A few months ago, I appeared on Adam Taggart’s Thoughtful Money podcast and made an intentionally inflammatory statement:

“We have had enough of the Boomers at this point.”

It got “comments” (including angry emails to my firm, Simplify):

@MauiJoe2010

3 months ago

Yeah, Michael Green showed his resentment of boomers upfront, so I am guessing he is a Xer. Xers tend to resent boomers and their millennial offspring. The irony of his boomer comments is that generations before boomers paid very little into all of the social safety net programs and received 3-5X or more in benefits. For example, when I go on the social security website, it tells me I have paid in almost $750,000 in combined payroll taxes for retirement and Medicare. I doubt I will recoup that number in retirement much less the lost interest earned on those funds. I read the other day that over 60 million Americans now earn money on social media of some type. Are they paying taxes? I doubt many of them are. The travesty of the BBB Trump signed is that Congress chickened out on reinstating social security as completely tax-free, the way it was the first 40+ years.

Good guess, Joe, I am indeed an Xer. Bad guess on both the economics of your contributions and my motivations. Let’s hit the first part. Social Security and Medicare are social insurance policies designed to eliminate penury in old age. The current EXPECTED economic value for MauiJoe, given his payments, is something like:

Should Joe, apparently living in Hawaii, live to the 20%ile of our population that value climbs to approximately $1.3MM. Is it a great return on investment? No. Is it an insurance policy that provides significant peace of mind? Absolutely.

But that has nothing to do with my complaints about the Boomers.
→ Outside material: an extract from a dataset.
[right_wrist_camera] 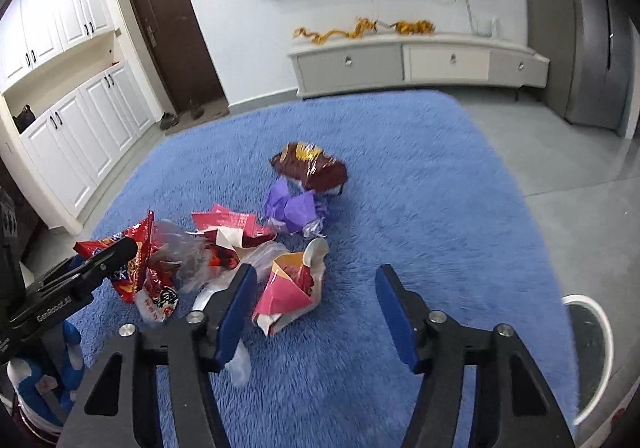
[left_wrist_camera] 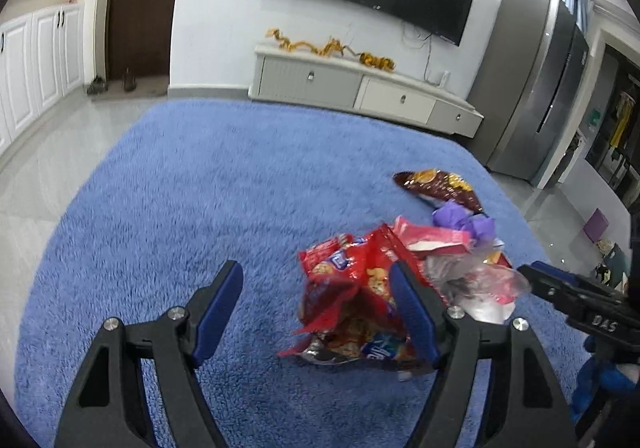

In the second half of the twentieth century, the United States experienced a demographic and economic alignment that should have produced the strongest public balance sheet in modern history. A vast generation entered the labor force, female participation expanded, productivity continued, and real wages rose. By any conventional logic, the fiscal position of the government should have strengthened. Instead, the national debt grew, savings rates fell, and public investment collapsed.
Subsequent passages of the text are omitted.